Wang Caiyun, Han Jing
LSC, Academy of Mathematics and Systems Science, Chinese Academy of Sciences, Beijing 100190, China.
School of Mathematical Sciences, University of Chinese Academy of Sciences, Beijing 100049, China.
PLoS One. 2018 Feb 15;13(2):e0192738. doi: 10.1371/journal.pone.0192738. eCollection 2018.

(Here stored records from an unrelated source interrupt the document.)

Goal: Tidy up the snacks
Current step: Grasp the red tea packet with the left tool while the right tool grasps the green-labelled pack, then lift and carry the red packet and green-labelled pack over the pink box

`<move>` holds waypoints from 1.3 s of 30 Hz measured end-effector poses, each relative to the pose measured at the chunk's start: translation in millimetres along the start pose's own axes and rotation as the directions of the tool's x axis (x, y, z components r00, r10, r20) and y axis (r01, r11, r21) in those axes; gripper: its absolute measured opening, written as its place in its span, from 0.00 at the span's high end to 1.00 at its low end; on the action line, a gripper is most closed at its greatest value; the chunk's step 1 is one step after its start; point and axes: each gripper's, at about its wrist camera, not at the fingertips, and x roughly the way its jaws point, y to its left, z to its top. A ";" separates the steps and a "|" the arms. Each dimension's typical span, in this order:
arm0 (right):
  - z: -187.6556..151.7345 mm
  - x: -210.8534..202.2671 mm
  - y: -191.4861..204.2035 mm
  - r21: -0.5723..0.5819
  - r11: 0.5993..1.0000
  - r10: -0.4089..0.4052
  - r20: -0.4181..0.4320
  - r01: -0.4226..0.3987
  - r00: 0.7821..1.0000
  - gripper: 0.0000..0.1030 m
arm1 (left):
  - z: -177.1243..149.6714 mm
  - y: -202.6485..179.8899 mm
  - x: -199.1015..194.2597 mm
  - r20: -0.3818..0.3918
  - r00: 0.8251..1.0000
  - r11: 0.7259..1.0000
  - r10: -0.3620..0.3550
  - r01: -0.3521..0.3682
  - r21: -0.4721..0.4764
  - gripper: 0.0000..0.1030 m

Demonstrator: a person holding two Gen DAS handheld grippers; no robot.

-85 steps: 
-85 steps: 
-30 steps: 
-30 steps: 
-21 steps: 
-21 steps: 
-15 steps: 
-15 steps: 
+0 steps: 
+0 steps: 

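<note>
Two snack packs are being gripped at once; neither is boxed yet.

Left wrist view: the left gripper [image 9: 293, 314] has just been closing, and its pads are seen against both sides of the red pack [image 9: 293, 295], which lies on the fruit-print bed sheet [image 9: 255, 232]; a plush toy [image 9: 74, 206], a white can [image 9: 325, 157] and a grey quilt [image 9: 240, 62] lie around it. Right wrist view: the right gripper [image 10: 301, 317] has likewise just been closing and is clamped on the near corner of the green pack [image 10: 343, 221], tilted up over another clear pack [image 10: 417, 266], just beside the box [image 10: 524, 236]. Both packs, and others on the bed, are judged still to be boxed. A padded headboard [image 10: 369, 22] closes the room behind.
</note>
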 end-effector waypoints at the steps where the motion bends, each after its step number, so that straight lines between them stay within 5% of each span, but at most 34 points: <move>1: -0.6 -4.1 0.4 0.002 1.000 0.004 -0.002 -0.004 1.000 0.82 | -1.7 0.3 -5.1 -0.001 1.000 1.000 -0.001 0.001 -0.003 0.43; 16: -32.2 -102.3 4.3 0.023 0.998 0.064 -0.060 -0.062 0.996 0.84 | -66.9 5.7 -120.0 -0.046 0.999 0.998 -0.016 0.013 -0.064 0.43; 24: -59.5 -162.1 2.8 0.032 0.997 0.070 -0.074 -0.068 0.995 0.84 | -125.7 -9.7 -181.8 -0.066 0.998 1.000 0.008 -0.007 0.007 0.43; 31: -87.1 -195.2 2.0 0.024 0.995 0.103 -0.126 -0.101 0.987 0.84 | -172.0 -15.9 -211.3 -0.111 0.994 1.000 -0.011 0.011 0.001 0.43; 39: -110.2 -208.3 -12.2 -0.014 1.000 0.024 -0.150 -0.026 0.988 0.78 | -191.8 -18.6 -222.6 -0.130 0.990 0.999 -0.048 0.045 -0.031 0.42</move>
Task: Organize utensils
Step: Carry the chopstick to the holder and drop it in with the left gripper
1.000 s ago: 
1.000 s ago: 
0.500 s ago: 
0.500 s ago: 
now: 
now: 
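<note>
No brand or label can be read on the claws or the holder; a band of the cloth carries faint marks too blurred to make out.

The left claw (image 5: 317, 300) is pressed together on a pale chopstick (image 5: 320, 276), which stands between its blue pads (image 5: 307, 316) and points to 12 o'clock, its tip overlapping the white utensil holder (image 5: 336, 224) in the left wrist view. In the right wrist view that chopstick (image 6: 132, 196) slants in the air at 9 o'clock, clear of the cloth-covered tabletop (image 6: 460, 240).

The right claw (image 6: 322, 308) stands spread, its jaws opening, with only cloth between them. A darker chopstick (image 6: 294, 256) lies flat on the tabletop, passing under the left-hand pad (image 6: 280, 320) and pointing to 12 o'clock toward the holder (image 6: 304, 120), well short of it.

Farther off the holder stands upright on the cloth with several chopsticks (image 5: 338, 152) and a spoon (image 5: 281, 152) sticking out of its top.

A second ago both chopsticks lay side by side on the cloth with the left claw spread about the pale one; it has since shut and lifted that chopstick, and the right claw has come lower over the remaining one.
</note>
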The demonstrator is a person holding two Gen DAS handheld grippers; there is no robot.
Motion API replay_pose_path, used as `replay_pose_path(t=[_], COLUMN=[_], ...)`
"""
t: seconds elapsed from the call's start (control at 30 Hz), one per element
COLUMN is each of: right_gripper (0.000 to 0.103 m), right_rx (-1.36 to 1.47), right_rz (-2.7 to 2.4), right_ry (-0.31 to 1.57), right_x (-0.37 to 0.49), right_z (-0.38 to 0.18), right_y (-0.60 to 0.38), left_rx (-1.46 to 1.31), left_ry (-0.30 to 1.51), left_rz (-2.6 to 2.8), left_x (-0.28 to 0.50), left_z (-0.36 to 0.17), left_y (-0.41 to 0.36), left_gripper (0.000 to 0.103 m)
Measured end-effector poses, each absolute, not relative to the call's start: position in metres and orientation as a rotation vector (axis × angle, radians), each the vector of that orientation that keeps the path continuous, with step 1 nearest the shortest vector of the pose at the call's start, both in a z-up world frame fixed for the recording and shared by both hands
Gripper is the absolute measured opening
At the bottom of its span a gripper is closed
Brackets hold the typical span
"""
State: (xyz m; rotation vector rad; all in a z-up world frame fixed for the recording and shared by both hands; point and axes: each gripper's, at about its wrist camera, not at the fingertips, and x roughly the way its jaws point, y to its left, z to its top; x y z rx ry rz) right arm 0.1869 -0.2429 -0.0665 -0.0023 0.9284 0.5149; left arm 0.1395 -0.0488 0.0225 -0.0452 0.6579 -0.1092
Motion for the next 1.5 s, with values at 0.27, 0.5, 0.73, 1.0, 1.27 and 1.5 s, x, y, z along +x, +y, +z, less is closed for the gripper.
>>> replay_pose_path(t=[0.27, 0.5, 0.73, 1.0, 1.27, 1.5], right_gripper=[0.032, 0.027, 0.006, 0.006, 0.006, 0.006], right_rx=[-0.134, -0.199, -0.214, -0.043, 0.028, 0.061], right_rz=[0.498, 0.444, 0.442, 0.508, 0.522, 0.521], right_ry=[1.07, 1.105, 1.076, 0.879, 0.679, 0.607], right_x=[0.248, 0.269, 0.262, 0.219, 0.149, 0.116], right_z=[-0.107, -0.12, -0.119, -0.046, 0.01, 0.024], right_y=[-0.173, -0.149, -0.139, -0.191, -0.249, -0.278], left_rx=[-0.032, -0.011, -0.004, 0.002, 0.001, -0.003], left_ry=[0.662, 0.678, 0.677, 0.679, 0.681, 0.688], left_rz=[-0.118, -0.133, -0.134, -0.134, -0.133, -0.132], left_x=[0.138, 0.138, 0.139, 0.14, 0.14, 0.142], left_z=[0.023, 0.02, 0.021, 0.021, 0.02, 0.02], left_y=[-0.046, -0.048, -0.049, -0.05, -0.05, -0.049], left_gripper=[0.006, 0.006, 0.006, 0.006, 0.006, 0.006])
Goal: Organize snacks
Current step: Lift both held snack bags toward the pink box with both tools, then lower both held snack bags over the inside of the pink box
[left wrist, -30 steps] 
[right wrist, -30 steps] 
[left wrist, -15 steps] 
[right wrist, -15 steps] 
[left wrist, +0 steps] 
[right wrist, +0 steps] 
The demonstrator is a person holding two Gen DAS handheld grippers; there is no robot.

The interaction radius r plays an important role in the collective behavior of many multi-agent systems because it defines the interaction network among agents. For the topic of intervention on collective behavior of multi-agent systems, does r also affect the intervention performance? In this paper we study whether it is easier to change the convergent heading of the group by adding some special agents (called shills) into the Vicsek model when r is larger (or smaller). Two kinds of shills are considered: fixed-heading shills (like leaders that never change their headings) and evolvable-heading shills (like normal agents but with carefully designed initial headings). We know that with the increase of r, two contradictory effects exist simultaneously: the influential area of a single shill is enlarged, but its influence strength is weakened. Which factor dominates? Through simulations and theoretical analysis we surprisingly find that r affects the intervention performance differently in different cases: when fixed-heading shills are placed together at the center of the group, larger r gives a better intervention performance; when evolvable-heading shills are placed together at the center, smaller r is better; when shills (either fixed-heading or evolvable-heading) are distributed evenly inside the group, the effect of r on the intervention performance is not significant. We believe these results will inspire the design of intervention strategies for many other multi-agent systems.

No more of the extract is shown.